# THE PROBLEM:
Retype all of the data word for word, without pictures.

# INFORMATION PROVIDED:
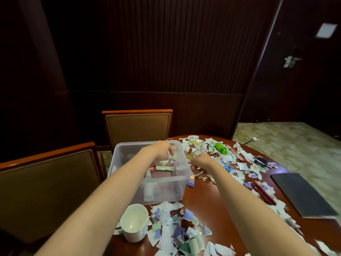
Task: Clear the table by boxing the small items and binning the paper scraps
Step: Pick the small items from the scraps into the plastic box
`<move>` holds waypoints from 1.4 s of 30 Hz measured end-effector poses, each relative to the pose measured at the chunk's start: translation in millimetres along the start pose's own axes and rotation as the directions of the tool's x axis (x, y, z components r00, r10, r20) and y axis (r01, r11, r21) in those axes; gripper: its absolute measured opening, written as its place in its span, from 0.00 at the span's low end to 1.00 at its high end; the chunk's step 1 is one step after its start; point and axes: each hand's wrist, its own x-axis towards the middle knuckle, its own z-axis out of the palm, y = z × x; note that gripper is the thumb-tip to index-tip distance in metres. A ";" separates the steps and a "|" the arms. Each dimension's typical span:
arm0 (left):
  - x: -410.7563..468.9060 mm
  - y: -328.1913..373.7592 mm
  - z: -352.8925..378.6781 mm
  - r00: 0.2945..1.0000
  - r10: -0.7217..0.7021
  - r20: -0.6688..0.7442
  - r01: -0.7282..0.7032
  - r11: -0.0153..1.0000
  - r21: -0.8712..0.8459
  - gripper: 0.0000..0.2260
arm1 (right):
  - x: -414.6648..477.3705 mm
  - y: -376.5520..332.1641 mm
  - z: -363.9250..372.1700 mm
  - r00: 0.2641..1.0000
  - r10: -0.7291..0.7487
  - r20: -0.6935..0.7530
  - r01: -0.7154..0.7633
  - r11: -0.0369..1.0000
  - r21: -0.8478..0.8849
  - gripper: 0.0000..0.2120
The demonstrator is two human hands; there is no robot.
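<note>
While the left hand (162, 150) curls over the box (120, 163), hold unclear, release low. Right hand (202, 160) pinches a yellow packet (193, 155).

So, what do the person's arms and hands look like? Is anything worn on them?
The left arm and right arm are bare as far as the frame shows, with no sleeves. The left hand and right hand wear no gloves, and no watch or bracelet shows at the wrists. Rings cannot be ruled out: the fingers are small and blurred.
</note>
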 end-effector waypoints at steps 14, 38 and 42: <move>-2.4 67.5 41.5 0.979 0.172 0.110 -0.175 0.985 0.014 0.17 | -45.1 84.4 -38.3 0.980 0.172 -0.100 -0.157 0.977 0.146 0.13; 96.2 156.8 131.5 0.962 0.142 0.231 -0.160 0.985 0.061 0.16 | -13.0 227.2 -121.6 0.894 0.391 -0.220 -0.359 0.917 0.172 0.13; 119.0 158.5 141.6 0.965 0.104 0.242 -0.127 0.989 0.082 0.17 | 2.4 242.0 -131.1 0.880 0.381 -0.283 -0.371 0.924 0.090 0.14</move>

# ANSWER SPACE:
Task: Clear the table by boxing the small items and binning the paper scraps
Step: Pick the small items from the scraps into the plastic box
`<move>` holds waypoints from 1.4 s of 30 Hz measured end-effector poses, each relative to the pose measured at the chunk's start: translation in millimetres along the start pose's own axes and rotation as the directions of the tool's x axis (x, y, z components r00, r10, r20) and y axis (r01, r11, r21) in those axes; gripper: its absolute measured opening, written as its place in its span, from 0.00 at the span's low end to 1.00 at its high end; the chunk's step 1 is one step after its start; point and axes: each hand's wrist, its own x-axis towards the middle knuckle, its own z-axis out of the palm, y = z × x; note that gripper is the thumb-tip to index-tip distance in metres. A ";" separates the steps and a "|" the arms. Each dimension's typical span:
arm0 (left):
  - x: -410.7563..468.9060 mm
  - y: -328.1913..373.7592 mm
  - z: -352.8925..378.6781 mm
  - r00: 0.2945..1.0000
  - r10: -0.7217..0.7021
  - r20: -0.6688..0.7442
  - r01: -0.7282..0.7032
  - r11: -0.0153..1.0000
  - r21: -0.8712..0.8459
  - gripper: 0.0000..0.2260
arm1 (right):
  - x: -414.6648..477.3705 mm
  - y: -376.5520..332.1641 mm
  - z: -363.9250..372.1700 mm
  - r00: 0.2641..1.0000
  - r10: -0.7291..0.7487
  - r20: -0.6935..0.7530
  - r01: -0.7154..0.7633
  - r11: -0.0369..1.0000
  - r21: -0.8478..0.8849
  - gripper: 0.0000..0.2120
The demonstrator is two human hands; there is no robot.
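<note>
While the left hand (162, 150) curls over the box (120, 163), hold unclear, release low. Right hand (202, 160) pinches a yellow packet (193, 155).

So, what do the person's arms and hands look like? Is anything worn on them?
The left arm and right arm are bare as far as the frame shows, with no sleeves. The left hand and right hand wear no gloves, and no watch or bracelet shows at the wrists. Rings cannot be ruled out: the fingers are small and blurred.
</note>
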 end-effector waypoints at steps 14, 38 and 42: <move>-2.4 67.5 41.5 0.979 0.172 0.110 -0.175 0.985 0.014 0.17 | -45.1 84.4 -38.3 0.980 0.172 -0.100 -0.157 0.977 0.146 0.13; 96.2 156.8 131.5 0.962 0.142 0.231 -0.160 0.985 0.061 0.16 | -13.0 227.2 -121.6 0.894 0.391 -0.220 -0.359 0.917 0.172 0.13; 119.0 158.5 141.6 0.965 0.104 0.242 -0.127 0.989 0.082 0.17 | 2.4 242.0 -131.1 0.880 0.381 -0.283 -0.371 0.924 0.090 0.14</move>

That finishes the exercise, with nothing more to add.